- High Tech & Manufacturing, Digital PMO
A leading logistics company in the UK manages a highly diverse portfolio of projects spanning construction, business change, and new technology. Recurring issues such as budget overruns, schedule delays, and poor-quality data were impacting reliable forecasting and proactive decision-making. The organisation needed a way to improve project performance, strengthen confidence in decision-making, and establish the foundations for AI adoption.
MIGSO-PCUBED (MP) with greyfly.ai partnered with the client to introduce Intelligent Project Prediction (IPP), measuring success against three targets: data quality, projects over budget, and overspend.

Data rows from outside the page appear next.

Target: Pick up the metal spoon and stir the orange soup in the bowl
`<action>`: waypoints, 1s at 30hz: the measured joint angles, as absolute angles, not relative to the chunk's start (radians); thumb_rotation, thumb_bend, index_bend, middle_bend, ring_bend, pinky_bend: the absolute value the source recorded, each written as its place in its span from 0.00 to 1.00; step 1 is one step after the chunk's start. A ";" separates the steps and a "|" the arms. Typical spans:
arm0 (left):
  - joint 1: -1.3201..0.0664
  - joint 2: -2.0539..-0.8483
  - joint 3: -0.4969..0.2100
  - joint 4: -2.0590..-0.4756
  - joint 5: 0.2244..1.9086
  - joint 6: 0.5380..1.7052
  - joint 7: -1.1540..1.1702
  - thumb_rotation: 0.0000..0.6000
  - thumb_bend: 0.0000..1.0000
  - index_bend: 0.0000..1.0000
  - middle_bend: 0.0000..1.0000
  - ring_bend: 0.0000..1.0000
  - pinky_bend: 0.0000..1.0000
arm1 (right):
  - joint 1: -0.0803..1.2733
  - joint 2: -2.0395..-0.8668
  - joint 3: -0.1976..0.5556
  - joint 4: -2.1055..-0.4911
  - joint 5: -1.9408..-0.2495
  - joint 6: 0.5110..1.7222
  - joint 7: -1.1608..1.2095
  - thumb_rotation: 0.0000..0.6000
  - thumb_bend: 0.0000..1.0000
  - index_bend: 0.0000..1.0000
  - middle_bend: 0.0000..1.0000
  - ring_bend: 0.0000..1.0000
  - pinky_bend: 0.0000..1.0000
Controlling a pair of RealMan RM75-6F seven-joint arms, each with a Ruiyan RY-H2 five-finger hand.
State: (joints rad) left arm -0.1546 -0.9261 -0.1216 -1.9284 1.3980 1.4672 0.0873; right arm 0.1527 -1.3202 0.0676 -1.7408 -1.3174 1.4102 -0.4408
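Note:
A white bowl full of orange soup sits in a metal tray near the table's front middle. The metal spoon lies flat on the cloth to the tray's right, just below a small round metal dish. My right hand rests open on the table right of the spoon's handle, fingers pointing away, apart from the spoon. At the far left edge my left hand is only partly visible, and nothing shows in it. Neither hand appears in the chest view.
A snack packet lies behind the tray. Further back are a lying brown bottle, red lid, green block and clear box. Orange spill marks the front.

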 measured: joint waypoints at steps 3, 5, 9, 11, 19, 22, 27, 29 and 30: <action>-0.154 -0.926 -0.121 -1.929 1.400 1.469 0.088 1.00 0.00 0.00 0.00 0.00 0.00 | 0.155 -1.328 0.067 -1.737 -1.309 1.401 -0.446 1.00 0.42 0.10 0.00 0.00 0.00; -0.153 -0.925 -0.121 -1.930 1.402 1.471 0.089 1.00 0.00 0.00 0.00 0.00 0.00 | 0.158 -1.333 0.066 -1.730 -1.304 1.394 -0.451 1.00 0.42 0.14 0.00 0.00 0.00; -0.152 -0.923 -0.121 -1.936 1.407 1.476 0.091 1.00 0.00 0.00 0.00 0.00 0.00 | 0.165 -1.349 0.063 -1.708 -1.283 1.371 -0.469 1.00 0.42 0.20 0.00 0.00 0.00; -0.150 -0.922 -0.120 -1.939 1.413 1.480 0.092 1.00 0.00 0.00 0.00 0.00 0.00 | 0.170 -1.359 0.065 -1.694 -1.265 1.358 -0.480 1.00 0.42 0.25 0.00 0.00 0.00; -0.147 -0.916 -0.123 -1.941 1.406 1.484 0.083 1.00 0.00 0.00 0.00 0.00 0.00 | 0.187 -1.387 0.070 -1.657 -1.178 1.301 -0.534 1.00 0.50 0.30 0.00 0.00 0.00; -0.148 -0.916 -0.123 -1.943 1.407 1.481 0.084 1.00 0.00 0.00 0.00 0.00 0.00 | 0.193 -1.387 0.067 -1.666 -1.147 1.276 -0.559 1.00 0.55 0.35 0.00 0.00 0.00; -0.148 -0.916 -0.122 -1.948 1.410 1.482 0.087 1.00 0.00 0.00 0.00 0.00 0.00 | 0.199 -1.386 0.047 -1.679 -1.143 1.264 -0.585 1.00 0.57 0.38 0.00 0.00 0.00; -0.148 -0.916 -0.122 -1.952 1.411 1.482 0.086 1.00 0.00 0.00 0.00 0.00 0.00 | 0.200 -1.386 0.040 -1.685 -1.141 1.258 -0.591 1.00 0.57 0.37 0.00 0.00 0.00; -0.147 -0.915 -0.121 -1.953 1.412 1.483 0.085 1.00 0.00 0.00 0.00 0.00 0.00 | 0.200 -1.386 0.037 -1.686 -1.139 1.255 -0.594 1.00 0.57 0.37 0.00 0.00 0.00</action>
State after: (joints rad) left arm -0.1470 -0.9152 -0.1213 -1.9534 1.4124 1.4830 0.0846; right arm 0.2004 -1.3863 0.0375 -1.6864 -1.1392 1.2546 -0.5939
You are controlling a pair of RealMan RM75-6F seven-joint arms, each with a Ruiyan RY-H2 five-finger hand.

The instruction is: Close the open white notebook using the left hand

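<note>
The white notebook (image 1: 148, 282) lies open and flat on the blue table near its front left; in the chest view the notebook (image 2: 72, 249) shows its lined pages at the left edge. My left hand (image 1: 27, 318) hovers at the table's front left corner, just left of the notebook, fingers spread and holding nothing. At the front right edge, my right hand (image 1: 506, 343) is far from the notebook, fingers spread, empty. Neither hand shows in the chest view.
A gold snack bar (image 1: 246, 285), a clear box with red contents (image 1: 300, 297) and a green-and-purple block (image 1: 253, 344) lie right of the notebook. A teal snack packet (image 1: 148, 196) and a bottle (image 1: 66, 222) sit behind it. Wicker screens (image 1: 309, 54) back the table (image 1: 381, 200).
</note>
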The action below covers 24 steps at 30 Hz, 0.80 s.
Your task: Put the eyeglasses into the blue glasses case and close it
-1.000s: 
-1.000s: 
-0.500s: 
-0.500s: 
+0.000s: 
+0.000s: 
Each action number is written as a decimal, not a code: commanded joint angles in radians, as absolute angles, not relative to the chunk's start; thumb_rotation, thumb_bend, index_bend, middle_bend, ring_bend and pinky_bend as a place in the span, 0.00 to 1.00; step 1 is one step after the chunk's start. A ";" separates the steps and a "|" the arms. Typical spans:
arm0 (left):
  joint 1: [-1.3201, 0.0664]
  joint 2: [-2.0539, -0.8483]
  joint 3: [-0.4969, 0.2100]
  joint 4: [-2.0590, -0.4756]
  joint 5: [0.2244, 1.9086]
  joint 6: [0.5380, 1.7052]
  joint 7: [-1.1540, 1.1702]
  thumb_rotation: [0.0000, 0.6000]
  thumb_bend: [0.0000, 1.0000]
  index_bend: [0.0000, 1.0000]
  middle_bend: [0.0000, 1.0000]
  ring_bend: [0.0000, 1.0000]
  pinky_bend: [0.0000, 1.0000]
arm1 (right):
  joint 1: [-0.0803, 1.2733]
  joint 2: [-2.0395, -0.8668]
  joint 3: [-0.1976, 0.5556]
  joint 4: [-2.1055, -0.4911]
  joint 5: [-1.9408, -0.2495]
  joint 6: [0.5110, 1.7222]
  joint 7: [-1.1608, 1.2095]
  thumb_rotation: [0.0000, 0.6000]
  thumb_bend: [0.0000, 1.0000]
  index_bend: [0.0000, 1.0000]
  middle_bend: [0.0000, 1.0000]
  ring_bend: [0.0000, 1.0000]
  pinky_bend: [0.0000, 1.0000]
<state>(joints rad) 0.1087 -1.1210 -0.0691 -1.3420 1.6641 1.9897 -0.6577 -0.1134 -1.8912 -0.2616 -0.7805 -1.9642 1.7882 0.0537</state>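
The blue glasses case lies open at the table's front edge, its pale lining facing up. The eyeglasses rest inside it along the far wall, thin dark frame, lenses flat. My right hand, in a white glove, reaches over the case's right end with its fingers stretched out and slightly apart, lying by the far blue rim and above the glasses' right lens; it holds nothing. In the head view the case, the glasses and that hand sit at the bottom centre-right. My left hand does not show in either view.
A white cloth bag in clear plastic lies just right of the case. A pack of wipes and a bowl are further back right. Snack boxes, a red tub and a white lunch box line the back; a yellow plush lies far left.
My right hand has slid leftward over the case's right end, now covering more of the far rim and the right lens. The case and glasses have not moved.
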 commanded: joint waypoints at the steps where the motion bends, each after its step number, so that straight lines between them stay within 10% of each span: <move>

The impact was clear, reduction in total budget overrun. This award-winning approach, recognised by the Innovation in Project Management awards, shows how predictive analytics can unlock smarter, more sustainable project delivery.
Table of Contents
Hurdles to overcome
The organisation faced multiple hurdles before the project began:
- Recurring issues in project performance, particularly budget overruns and schedule delays.
- Inconsistent, poor-quality data was impacting the delivery of reliable forecasting and proactive decision-making.
Alongside from the performance and data issues, this project also needed to address:
- A lack of experience in data-driven Project Controls.
- Cultural resistance to AI adoption, stemming over whether artificial intelligence could provide accurate and actionable insights.
Overcoming these challenges would require not just technology but a significant cultural and organisational shift towards data-driven project management.
How we made it work
The client partnered with MIGSO-PCUBED (MP) and their partner greyfly.ai to launch a transformative programme to embed artificial intelligence and predictive analytics into their portfolio management practices, driving a shift towards a data-driven culture.
MP introduced their Intelligent Project Prediction (IPP) platform, a machine learning solution that predicts project outcomes and identifies key risk drivers.
Together, we delivered transformation through three key focus areas:
1. Building capability
An integrated team was created, bringing together the client's PMO and project teams with MP's Delivery Manage, data specialists, and changed expert. Senior sponsorship and visible leadership helped drive adoption, while knowledge transfer ensured the organisation could sustain and expand IPP beyond the project.
2. A clear path to delivery
We followed a six-step delivery lifecycle, from data discovery through to infrastructure build and configure, handover and review, and finally support.
This delivery methodology was supported and guided by a typical set of Project Controls; a project schedule, a risk / opportunity register, an issue register, and a change log. These were all owned and managed by our Delivery Manager. Weekly progress reporting and a monthly project board chaired by the sponsor ensured accountability and focus on adoption.
3. Winning stakeholder confidence
We followed a six-step delivery lifecycle, from data discovery through to infrastructure build and configure, handover and review, and finally support.
This delivery methodology was supported and guided by a typical set of Project Controls; a project schedule, a risk / opportunity register, an issue register, and a change log. These were all owned and managed by our Delivery Manager. Weekly progress reporting and a monthly project board chaired by the sponsor ensured accountability and focus on adoption.
Demonstrated value
After the project completed, results exceed expectations, especially in the three key parameters measuring project success:
- Poor-quality data reduced from 78% → 9%
- Projects exceeding original budget cut from 33% → 6%
- Average overspend reduced from 74% → 33
Combined, these delivered a 22% overall reduction in total budget overrun.
In addition to these financial benefits, this project also delivered:
- Higher-quality reporting and clearer communication.
- More confident, data-driven decision-making.
- Better resource utilisation through streamlined operations.
- Strengthened organisational confidence in AI, laying foundations for wider AI adoption.
- Contribution to thier sustainability objectives by reducing waste and failure.
Lesson for future digital transformation
This project demonstrated that a combination of AI technology and strong project management practices can drive significant innovation and efficiency. Key takeaways for any digital transformation include:
- Consistent executive sponsorship is vital.
- A robust data quality and ownership strategy underpins success.
- Change Management must be front and centre for AI adoption.
- Effective Project Controls sustain long-term improvements.
This case study shows how a leading logistics company, working with MIGSO-PCUBED and greyfly.ai, used Intelligent Project Prediction (IPP) to resolve long-standing project challenges. By improving data quality, building team capability, and strengthening trust, the organisation reduced budget overruns and delays, while also building confidence in AI. The results demonstrate that combining new technology with smart strategy and strong teamwork is key to delivering lasting transformation.
Award winning impact
The partnership between the client, MIGSO-PCUBED, and greyfly.ai was recognised by the Association for Project Management (APM), winning:
- Technology Project of the Year
- Innovation in Project Management
Thank you Ian Radcliffe for your contributions to this article.
Key results
Poor-quality data reduced: 78% → 9%
Projects over budget cut: 33% → 6%
Average overspend reduced: 74% → 33%
Delivered a 22% overall reduction in budget overrun.